GIVEN DATA Start Marker

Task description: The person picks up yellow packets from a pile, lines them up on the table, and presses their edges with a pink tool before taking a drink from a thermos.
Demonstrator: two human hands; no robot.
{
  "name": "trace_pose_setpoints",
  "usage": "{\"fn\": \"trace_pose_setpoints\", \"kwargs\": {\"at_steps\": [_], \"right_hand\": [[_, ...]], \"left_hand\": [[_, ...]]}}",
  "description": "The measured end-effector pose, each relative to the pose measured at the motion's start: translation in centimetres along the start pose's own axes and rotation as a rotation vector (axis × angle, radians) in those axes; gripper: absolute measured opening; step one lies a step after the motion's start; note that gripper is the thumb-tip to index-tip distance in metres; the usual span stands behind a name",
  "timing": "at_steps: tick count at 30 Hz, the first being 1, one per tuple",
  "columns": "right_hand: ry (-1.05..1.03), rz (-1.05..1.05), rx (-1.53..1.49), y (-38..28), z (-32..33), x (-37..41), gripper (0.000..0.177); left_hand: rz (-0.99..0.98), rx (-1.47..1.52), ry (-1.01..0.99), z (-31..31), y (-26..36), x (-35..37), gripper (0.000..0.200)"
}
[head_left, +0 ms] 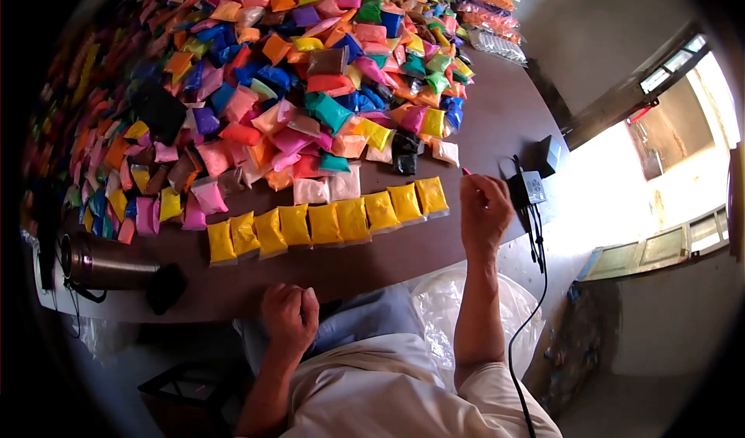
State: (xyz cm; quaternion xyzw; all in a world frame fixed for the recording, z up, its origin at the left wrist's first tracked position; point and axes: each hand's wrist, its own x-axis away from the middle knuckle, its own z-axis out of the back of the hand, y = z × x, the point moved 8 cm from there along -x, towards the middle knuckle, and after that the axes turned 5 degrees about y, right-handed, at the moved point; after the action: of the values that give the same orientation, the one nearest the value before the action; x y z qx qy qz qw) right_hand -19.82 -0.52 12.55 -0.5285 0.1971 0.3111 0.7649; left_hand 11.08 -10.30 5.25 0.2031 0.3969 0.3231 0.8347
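A row of several small yellow packets (339, 222) lies side by side along the near part of the brown table (403, 256). My right hand (485, 213) is closed just beyond the row's right end, above the table's edge. A tiny reddish tip shows by its fingers, too small to identify. At the near edge of the table, in front of my lap, my left hand (290, 314) is curled closed with nothing visible in it. Two pale packets (328, 187) lie directly behind the yellow row.
A large heap of colourful packets (334, 73) covers the far and left table. A metal flask (109, 263) lies at left beside a black object (165, 289). At right are a power adapter (533, 187) with cables and a black box (549, 155). Clear plastic (442, 314) hangs below the edge.
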Motion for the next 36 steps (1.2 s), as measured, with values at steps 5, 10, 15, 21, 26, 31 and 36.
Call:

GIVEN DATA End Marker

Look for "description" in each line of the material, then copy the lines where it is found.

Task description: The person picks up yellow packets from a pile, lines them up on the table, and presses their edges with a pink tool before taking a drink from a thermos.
  "description": "The measured end-effector pose, each relative to the pose measured at the motion's start: translation in centimetres along the start pose's own axes and rotation as a rotation vector (axis × angle, radians) in those axes; gripper: absolute measured opening; step one lies a step after the motion's start; note that gripper is the thumb-tip to index-tip distance in metres; the usual span stands behind a name",

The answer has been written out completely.